— Task statement —
Please quote exactly the lines below from the line containing "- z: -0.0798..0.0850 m" to the line containing "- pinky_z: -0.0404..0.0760", both lines included, and nothing else.

— Input material —
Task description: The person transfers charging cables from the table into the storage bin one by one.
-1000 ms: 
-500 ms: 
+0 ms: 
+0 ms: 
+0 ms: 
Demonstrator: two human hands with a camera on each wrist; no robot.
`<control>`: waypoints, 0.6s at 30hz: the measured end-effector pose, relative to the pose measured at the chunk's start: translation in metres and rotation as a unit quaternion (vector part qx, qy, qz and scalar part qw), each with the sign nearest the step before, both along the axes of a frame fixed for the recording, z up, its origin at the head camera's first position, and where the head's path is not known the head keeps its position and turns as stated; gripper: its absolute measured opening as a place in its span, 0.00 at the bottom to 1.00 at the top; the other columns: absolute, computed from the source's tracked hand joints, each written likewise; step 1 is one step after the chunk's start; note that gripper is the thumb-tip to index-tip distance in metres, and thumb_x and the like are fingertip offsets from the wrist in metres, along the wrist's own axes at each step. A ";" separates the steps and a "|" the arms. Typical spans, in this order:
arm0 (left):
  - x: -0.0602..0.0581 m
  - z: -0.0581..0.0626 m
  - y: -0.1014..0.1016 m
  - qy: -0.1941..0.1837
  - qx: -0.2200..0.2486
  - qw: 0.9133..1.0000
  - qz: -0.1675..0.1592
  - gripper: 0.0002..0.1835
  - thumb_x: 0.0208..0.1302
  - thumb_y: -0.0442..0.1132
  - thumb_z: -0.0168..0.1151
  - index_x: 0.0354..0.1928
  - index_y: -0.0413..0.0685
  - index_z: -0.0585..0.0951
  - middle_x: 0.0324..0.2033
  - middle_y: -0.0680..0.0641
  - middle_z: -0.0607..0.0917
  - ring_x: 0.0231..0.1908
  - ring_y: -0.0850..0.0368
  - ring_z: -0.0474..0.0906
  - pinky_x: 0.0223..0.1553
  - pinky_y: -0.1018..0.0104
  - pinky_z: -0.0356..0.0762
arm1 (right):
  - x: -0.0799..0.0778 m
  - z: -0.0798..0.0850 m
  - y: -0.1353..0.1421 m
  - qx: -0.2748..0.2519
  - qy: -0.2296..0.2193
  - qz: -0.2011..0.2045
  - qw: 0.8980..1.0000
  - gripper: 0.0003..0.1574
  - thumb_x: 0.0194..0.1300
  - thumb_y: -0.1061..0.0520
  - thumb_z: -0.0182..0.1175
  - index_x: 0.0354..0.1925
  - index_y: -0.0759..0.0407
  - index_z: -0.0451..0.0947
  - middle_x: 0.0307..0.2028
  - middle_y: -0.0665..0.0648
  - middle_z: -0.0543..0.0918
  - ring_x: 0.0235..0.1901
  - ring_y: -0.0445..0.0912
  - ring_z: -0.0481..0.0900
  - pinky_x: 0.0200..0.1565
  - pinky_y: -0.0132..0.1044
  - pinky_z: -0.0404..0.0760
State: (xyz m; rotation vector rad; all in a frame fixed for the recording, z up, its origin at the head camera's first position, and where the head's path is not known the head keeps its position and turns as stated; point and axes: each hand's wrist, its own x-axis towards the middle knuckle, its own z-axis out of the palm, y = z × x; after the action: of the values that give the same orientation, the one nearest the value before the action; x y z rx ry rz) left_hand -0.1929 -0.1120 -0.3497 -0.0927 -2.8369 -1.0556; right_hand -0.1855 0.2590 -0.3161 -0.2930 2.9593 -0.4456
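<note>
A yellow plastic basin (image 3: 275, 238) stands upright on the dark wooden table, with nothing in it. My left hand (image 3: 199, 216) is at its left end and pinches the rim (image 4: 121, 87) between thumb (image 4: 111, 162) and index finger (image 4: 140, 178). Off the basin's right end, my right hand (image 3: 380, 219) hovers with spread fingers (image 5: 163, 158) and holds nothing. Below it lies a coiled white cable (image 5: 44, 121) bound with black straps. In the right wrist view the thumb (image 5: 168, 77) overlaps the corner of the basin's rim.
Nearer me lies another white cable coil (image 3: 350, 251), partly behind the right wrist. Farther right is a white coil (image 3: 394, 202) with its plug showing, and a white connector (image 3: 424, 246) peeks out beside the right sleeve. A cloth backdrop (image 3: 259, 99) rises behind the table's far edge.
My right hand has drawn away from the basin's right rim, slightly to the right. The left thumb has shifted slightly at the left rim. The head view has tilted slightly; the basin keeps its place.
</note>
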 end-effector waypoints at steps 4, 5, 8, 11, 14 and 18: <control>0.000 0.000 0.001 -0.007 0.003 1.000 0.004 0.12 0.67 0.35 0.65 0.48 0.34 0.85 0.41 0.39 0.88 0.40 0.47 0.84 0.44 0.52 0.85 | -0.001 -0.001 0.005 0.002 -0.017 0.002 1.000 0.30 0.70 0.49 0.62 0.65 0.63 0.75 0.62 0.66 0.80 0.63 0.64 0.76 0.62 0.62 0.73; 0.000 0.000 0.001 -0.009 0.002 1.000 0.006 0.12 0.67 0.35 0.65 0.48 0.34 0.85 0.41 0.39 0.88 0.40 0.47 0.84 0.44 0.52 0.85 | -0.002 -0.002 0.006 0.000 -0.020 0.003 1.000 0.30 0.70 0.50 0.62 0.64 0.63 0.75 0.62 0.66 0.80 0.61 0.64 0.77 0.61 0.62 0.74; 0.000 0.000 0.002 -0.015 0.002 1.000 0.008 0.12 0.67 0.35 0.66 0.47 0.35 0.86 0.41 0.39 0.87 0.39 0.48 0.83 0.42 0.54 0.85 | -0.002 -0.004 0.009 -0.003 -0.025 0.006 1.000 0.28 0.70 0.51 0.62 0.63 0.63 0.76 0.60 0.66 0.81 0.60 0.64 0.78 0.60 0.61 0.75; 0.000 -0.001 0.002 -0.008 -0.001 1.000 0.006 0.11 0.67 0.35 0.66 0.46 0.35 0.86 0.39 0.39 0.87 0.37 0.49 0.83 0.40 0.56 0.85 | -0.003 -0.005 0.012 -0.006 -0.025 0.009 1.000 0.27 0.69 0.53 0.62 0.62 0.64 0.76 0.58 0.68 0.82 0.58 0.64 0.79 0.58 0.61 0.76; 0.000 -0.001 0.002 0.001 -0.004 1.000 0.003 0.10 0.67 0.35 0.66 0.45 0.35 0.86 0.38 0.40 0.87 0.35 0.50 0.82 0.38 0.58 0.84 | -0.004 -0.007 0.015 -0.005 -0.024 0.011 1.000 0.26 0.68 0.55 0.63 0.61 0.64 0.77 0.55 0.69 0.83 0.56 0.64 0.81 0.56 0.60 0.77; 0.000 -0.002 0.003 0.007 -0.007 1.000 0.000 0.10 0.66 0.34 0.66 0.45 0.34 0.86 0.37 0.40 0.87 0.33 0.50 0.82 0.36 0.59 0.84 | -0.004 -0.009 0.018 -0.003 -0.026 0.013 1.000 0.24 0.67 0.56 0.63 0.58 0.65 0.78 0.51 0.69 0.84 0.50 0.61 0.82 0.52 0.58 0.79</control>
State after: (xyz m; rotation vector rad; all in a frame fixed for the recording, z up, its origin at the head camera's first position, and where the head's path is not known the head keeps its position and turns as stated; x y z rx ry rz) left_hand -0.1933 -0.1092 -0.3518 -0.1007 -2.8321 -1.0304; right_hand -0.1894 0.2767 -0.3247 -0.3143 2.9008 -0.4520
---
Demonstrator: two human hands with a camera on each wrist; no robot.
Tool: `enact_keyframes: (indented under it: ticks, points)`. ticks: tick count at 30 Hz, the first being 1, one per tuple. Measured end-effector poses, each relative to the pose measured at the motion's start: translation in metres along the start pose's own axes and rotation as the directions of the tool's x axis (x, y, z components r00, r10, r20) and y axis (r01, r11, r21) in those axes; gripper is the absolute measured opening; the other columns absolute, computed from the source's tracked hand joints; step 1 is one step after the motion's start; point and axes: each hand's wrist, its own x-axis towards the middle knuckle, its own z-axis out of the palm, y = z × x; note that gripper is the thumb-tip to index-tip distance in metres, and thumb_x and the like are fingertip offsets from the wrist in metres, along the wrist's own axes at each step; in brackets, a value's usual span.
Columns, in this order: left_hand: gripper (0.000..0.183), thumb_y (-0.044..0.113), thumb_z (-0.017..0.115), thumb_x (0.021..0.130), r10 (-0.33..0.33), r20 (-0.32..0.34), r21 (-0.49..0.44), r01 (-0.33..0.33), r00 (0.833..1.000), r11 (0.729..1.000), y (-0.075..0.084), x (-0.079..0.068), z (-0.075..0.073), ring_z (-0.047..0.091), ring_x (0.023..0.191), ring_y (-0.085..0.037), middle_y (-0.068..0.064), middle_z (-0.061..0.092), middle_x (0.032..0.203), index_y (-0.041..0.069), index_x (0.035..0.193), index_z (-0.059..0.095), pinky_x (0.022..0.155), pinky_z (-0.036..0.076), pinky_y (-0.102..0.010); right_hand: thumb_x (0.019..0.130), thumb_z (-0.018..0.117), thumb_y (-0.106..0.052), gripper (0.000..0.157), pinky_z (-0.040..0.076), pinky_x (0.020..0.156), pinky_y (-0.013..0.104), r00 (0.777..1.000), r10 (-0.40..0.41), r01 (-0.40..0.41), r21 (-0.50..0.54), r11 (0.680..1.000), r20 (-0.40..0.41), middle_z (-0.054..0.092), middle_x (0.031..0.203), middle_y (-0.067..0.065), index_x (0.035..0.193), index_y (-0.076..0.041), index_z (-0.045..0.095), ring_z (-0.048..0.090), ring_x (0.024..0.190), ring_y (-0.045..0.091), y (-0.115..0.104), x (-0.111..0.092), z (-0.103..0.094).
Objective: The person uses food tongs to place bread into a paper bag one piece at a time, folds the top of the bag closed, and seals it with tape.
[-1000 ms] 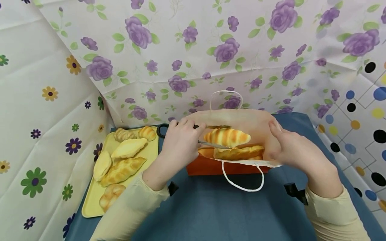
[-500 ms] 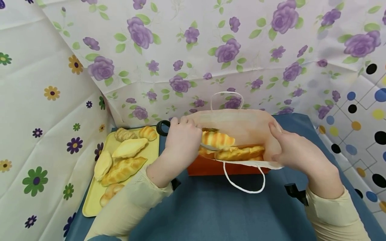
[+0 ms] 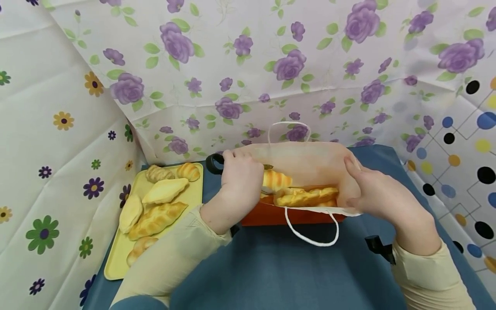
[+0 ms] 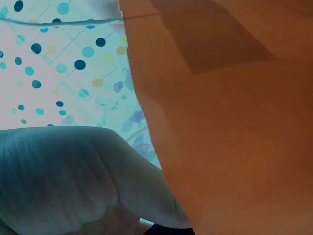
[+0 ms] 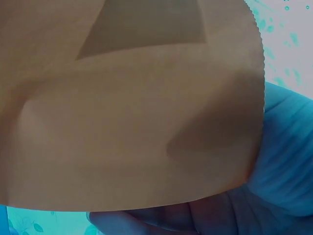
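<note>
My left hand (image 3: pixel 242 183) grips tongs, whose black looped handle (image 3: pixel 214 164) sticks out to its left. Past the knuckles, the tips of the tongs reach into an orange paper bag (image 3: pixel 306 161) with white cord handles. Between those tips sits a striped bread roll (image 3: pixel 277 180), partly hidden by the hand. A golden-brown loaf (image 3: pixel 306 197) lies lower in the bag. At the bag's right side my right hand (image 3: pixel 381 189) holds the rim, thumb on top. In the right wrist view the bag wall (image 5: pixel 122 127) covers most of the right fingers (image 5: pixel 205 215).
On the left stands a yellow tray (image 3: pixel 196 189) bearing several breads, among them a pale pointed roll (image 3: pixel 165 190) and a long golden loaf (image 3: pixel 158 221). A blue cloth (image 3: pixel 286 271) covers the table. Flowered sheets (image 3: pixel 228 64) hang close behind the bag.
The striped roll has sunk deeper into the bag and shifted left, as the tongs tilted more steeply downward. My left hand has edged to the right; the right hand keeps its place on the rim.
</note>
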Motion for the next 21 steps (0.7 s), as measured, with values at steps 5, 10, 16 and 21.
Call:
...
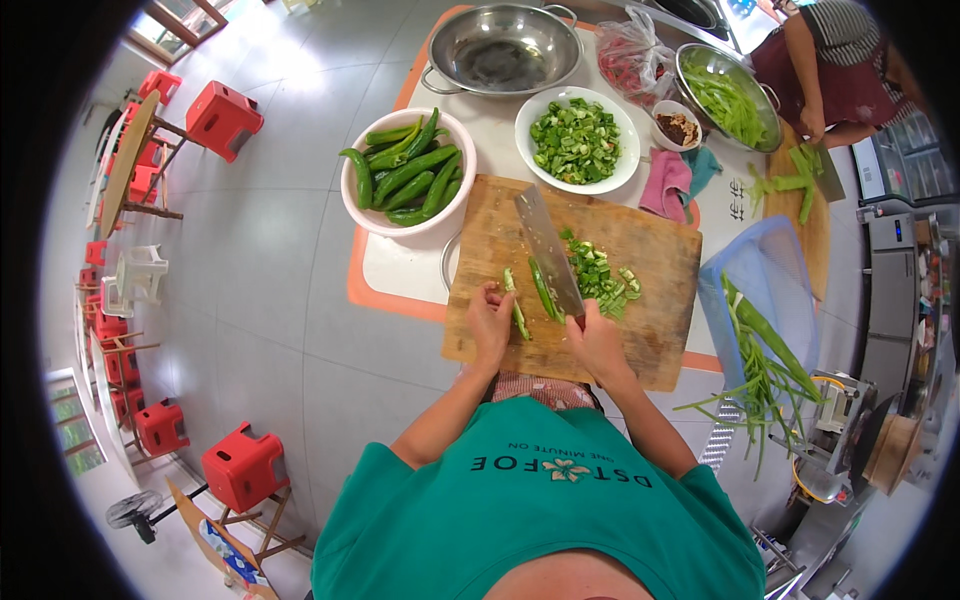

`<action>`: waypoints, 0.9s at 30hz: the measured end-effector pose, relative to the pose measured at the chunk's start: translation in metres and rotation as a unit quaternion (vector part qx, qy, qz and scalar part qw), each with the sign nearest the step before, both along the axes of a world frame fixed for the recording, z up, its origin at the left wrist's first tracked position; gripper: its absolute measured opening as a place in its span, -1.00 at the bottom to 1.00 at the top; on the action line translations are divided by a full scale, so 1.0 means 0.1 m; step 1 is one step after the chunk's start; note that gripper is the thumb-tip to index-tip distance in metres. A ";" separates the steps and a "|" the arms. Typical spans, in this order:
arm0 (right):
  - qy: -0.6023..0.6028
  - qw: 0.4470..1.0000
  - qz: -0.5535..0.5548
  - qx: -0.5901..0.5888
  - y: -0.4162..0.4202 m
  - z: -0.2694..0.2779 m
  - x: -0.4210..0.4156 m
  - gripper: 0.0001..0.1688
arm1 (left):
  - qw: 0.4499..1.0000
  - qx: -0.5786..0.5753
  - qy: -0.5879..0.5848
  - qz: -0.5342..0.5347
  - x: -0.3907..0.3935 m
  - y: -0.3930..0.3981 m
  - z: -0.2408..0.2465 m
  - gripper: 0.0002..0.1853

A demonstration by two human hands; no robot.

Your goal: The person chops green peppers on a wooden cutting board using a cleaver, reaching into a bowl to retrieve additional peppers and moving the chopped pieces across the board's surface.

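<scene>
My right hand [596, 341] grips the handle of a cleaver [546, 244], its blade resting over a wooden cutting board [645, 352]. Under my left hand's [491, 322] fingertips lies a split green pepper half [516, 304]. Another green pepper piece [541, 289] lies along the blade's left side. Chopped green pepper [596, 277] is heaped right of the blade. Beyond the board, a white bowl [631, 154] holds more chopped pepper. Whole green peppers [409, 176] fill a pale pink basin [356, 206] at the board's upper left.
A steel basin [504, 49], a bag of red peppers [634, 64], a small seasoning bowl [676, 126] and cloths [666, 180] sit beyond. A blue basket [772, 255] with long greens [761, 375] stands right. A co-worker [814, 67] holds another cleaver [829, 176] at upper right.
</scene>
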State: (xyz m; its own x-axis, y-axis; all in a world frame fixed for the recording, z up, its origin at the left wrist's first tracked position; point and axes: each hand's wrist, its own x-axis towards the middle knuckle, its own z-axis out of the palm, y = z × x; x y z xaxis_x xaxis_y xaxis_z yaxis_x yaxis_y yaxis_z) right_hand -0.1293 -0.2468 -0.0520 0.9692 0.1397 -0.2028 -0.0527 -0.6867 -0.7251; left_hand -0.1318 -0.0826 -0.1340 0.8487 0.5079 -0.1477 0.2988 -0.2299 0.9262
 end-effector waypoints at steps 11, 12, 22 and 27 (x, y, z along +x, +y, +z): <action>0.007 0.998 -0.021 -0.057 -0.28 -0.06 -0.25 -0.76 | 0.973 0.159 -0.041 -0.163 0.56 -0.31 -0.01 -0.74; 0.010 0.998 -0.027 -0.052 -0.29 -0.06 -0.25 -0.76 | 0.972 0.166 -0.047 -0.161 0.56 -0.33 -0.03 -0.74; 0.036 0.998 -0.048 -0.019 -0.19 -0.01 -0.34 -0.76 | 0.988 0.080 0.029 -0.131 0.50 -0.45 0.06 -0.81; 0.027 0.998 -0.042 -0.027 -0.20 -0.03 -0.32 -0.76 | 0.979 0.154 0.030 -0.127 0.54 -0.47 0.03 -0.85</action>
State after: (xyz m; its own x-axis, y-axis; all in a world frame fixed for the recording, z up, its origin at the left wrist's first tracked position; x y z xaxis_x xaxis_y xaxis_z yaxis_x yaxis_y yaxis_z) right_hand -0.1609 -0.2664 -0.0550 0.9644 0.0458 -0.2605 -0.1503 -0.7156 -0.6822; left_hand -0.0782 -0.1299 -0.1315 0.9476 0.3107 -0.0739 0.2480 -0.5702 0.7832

— Expected answer —
  - z: -0.0798..0.0850 m
  - y: -0.1353..0.1421 m
  - qx: -0.2748..0.2519
  - qy: -0.2296..0.2193
  - qz: -0.2011..0.2045
  - qw: 0.8980..1.0000
  - gripper: 0.0003..0.1574
  - thumb_x: 0.0194..0.1300
  - thumb_y: -0.1061..0.0520
  - thumb_z: -0.0182..0.1175
  - index_x: 0.0354..0.1925
  - index_y: -0.0759..0.0407
  - index_z: -0.0451..0.0947
  - middle_x: 0.0307..0.2028
  - middle_y: -0.0665..0.0648
  - middle_z: -0.0543..0.0918
  - ring_x: 0.0235..0.1901
  - ring_y: -0.0445..0.0912
  - ring_z: -0.0481..0.0900
  - pinky_x: 0.0200..0.1565
  - pinky_y: -0.0132..0.1044
  - pinky_z: -0.0404..0.0760

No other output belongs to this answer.